Wherever the string "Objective" appears in the entries below, return the line that holds it.

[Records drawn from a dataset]
►
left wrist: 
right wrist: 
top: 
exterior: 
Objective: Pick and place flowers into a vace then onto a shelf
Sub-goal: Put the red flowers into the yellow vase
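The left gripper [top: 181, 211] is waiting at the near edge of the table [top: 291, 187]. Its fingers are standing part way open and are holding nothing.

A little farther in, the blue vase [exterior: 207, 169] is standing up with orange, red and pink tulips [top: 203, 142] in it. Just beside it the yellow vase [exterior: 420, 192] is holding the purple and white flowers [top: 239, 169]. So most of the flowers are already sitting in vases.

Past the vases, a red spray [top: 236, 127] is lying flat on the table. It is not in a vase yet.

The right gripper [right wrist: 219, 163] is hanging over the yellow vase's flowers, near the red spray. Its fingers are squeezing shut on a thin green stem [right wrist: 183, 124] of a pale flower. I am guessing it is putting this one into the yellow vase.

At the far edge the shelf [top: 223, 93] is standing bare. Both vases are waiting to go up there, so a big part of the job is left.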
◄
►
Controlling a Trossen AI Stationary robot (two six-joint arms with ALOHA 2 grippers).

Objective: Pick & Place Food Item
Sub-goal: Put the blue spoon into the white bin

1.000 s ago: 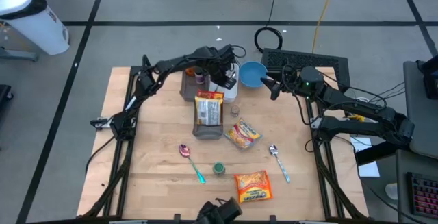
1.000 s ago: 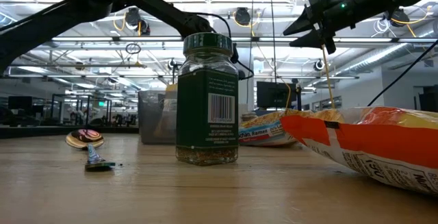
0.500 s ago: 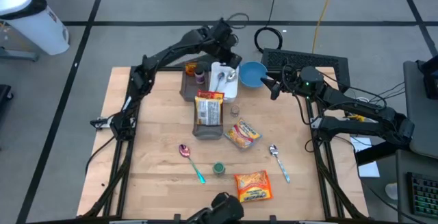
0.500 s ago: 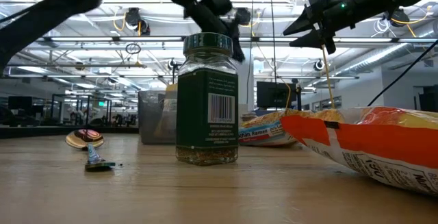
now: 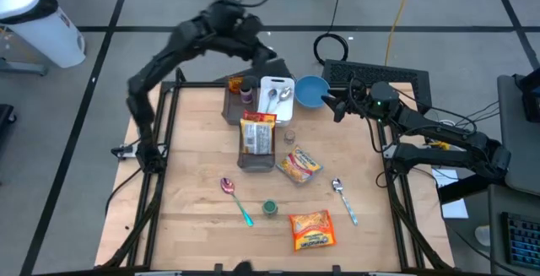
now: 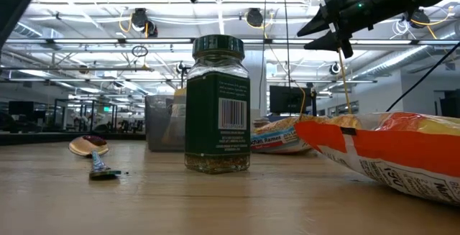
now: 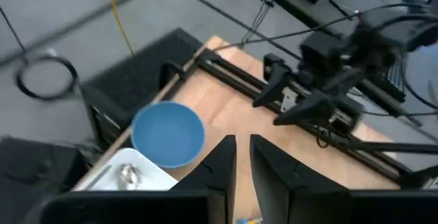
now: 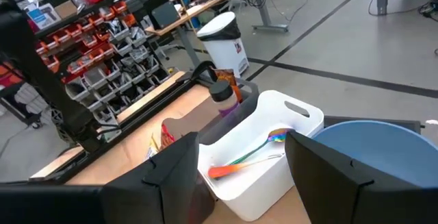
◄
• _Your response_:
Objective: Pick and place flowers into a vace then onto a shelf
Objective: Pick & Place Food Item

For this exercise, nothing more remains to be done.